A Mauricio Bares seguro lo confunden en la calle más con un boxeador de peso ligero que con un escritor de prosa seca, irónica, divertida y escatológica. En su novela “Ya no quiero ser mexicano” (editorial Nula) despotrica contra todo lo que se le cruza enfrente: retrata sus manías, se mofa, los destruye, aunque al final, Mauricio (el personaje literario) acepta su tropicalismo chilango con su habla salpicada de albures. No le queda de otra que admitir que forma parte del siniestro y cómico collage urbano donde los peatones se suben a microbuses en los que vendedores de cidis pirata promocionan los 20 éxitos de José José. Es que ese es también, en esencia, el Distrito Federal de cada día.
Mauricio, el personaje novelesco, es una proyección literaria de ese señor de cabello canoso que vive en el norte de la Ciudad de México en una casa que tiene puerta de antro de música electrónica. Un día se fue de México y llegó a Holanda. Allí se pasea entre calles con sexoservidoras aburridas protegidas en vitrinas. Así, cansado de no tener trabajo ni dinero, fastidiado se va a Inglaterra. De ese momento sólo existe el registro de que un día visitó la tumba de Karl Max, luego a completar el círculo: el antihéroe vuelve a casa, a la que criticó y despreció. Aquí se da cuenta de su particular forma de vivir chilanga. Admite que vive en una decadencia viva, fluorescente, dinámica.
-¿Para qué escribir una novela que retratara el folclor y decadencia en la ciudad?
-Para hacer un llamado a aceptarnos como somos y denunciar que siempre ha habido un grupo de personas que imponen el modelo social, a dónde ir con la familia cada 15 de septiembre o festejar en el Ángel de la Independencia si gana la selección de futbol; es el supremo paradigma de lo que se supone es vivir como la mexicanidad. Están equivocados. Todo eso se ha reflejado en el carácter llorón y melodramático, explotado hasta el máximo por periódicos, televisión y cine.
-¿Lees a los escritores de tu generación?
-No leo lo que produce la mayoría de mis contemporáneos; tampoco leo la prensa. Por eso, como estoy alejado del medio literario no sé cómo clasificarlo o qué nombre puedo darle a mi trabajo. Lo único que me interesa es escribir. Me cuesta mucho trabajo pensar a qué corriente pertenezco. Los centros de poder no me interesan. Esos grupos de amiguitos, escuelas, circuitos de abrir o cerrar puertas y oportunidades a otros. No me interesa formar parte de esos lugares donde se crean compromisos a partir de que eres famoso y se pierde el tema fundamental por el que -supuestamente- se reúnen: la literatura. Me interesa el oficio, no el medio.
-¿Cómo es Mauricio, tu personaje en esta historia?

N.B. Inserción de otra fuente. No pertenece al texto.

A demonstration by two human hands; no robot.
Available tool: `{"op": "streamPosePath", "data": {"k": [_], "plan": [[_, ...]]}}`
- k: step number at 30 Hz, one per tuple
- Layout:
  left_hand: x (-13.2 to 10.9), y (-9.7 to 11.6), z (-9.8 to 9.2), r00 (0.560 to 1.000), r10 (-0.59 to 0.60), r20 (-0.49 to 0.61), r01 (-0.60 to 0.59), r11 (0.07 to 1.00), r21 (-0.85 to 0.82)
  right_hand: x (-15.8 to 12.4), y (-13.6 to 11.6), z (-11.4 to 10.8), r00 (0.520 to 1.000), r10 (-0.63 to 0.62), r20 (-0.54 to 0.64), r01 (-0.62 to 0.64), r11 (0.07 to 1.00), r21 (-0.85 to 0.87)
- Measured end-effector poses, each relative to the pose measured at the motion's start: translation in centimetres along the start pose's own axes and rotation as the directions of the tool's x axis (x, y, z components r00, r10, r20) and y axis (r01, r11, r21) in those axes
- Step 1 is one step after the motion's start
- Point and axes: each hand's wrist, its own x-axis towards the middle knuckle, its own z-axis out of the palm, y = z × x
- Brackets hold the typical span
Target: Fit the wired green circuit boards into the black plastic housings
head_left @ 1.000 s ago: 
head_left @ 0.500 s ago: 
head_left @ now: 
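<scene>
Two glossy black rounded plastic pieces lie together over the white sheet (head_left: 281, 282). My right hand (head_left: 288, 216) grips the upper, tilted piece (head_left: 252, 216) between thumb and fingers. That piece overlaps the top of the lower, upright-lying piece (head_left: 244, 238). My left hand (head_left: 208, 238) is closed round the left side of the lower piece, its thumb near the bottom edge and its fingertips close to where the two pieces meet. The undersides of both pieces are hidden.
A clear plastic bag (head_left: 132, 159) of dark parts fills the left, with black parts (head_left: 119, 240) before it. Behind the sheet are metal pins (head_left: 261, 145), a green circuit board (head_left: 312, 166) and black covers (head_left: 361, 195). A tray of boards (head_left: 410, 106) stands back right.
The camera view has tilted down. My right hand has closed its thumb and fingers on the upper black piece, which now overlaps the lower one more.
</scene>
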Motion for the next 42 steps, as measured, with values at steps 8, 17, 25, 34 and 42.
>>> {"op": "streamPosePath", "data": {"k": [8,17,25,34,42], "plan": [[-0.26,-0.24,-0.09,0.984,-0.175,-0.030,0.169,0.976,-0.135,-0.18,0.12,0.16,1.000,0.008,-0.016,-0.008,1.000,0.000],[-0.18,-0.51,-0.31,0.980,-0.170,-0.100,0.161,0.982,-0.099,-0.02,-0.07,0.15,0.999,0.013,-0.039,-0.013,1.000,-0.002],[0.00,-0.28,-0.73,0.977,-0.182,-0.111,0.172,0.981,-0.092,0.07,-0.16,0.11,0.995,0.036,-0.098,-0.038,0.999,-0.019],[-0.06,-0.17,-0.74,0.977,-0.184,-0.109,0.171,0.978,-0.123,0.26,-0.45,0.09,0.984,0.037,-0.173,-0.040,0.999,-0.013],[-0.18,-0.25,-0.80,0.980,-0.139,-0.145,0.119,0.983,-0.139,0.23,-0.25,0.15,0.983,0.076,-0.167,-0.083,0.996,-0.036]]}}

-No es un ser decadente, aunque viva en una sociedad que sí lo es. Sólo es un tipo que quiere estar contento, pasarla bien y que se enfrenta ante una estructura construida para evitar que la gente lo sea. Es alguien que pasa por una serie de búsquedas y, al final, concluye que debe aceptarse tal como es.
El autor de PostHumano (2007, Almadía) lamenta de los mexicanos su “falta de valor para verse a sí mismos. El afán de chingarse unos a otros y perpetuar viejos problemas que vienen desde la conquista como ser blancos o negros”. En contraparte coloca a la sociedad holandesa que en momentos difíciles se une, mientras que “aquí, sólo cuando hay una desgracia, como en el terremoto de 1985 y nada más; somos unos valemadristas”. Para él, el posthumanismo es darse cuenta de que el humanismo como eje rector de nuestros actos se ha desgastado a tal grado que a nadie le interesa, pues vivimos en una situación egoísta e individualizada.